One small quibble with this one: although Falk provides an excellent analysis of evolutionary evidence and theological implications, he virtually ignores the topic of human evolution until one short section in his conclusion. I understand why he does this given the sensitively of this topic for evangelicals (after all, the evolution of single celled creatures into multi-celled creatures does not raise the same types of questions as that of human evolution). Still, this can be frustrating for those that want to grapple with the central problem head on.

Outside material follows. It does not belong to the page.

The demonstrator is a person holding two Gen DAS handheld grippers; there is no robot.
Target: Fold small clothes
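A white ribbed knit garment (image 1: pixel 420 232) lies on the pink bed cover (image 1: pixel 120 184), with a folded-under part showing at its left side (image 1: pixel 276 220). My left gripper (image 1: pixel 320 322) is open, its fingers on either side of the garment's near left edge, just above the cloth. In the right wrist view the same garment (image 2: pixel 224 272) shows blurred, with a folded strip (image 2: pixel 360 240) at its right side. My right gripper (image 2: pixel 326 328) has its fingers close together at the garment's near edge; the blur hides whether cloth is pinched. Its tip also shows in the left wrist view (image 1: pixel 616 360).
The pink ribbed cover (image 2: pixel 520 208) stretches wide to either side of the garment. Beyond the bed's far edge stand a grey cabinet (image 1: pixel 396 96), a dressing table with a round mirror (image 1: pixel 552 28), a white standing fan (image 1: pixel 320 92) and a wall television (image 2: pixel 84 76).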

3. God and Evolution: A Faith-Based Understanding by David Wilcox

Wilcox is a biologist who has long maintained that creation and evolution are not mutually exclusive. This book outlines his ideas on the integration of his science and his Christian faith. Of particular note are the excellent sections on human evolution. Unlike Falk, Wilcox does not shy away from the subject. He is a specialist in hominid evolution and covers the topic well.

4. “Evolutionary Creation: An Evangelical Approach to Evolution”, by Denis Lamoureux

Ok. I haven’t read this yet .... its still not published. Denis is a Canadian biologist at University of Albert who teach Science and Religion courses. You can view an outline of his forthcoming book at: http://www.ualberta.ca/~dlamoure/3EvoCrBk.htm. He also has some excellent online material on his web page, in particular, his essay “Evolutionary Creation” at http://www.ualberta.ca/~dlamoure/3EvoCr.htm .


Anonymous said...

Don't forget my on-line video essays!



Nate said...

Some more good books:

Responses to 101 Questions on God and Evolution, John Haught

God After Darwin: A Theology of Evolution, John Haught

Deeper Than Darwin, John Haught

The Meaning of Creation, Conrad Hyers

Finding Darwin's God, Kenneth Miller

Darwin's Forgotten Defenders, David Livingstone

Whatever Happened to the Soul? Nancey Murphy

Can a Darwinian be a Christian?: The Relationship Between Science and Religion, Michael Ruse

Steve Martin said...

hi nate,
Check out my "selected bibliography" at http://evanevodialogue.blogspot.com/2007/07/evangelicals-and-evolution-selected.html - some of those books are listed there.

Jeffrey said...

When dealing with the biblical issues, step 1 is certainly a proper science/faith perspective. Step 2 is a understanding of the genre of Genesis. Which book would you recommend for step 3, a verse by verse understanding of Genesis 1-3, Romans 5, etc.?

Steve Martin said...

Jeffrey: For Gen 1-11, I highly recommend Gordon Wenham’s commentary “Genesis 1-15. Word Biblical Commentary. Vol. 1. Dallas, Tex.: Word Books, 1987”. Not sure what to recommend on Romans 5. My own (limited) view is that although Evangelical OT biblical scholars have started to do some legwork here, Evangelical NT Scholars have not yet grappled with Romans 5 in this fashion. Would love to have someone else’s recommendation on this.

Jeffrey said...

Thanks for the recommendation.

What is your personal opinion of the meaning of death in Romans 6:23? IMO, either death = spiritual death or death = human physical death + spiritual death are consistent with TE, although the latter may require a literal Adam.

Steve Martin said...

Jeffrey: for me, “death” in this context is clearly spiritual death.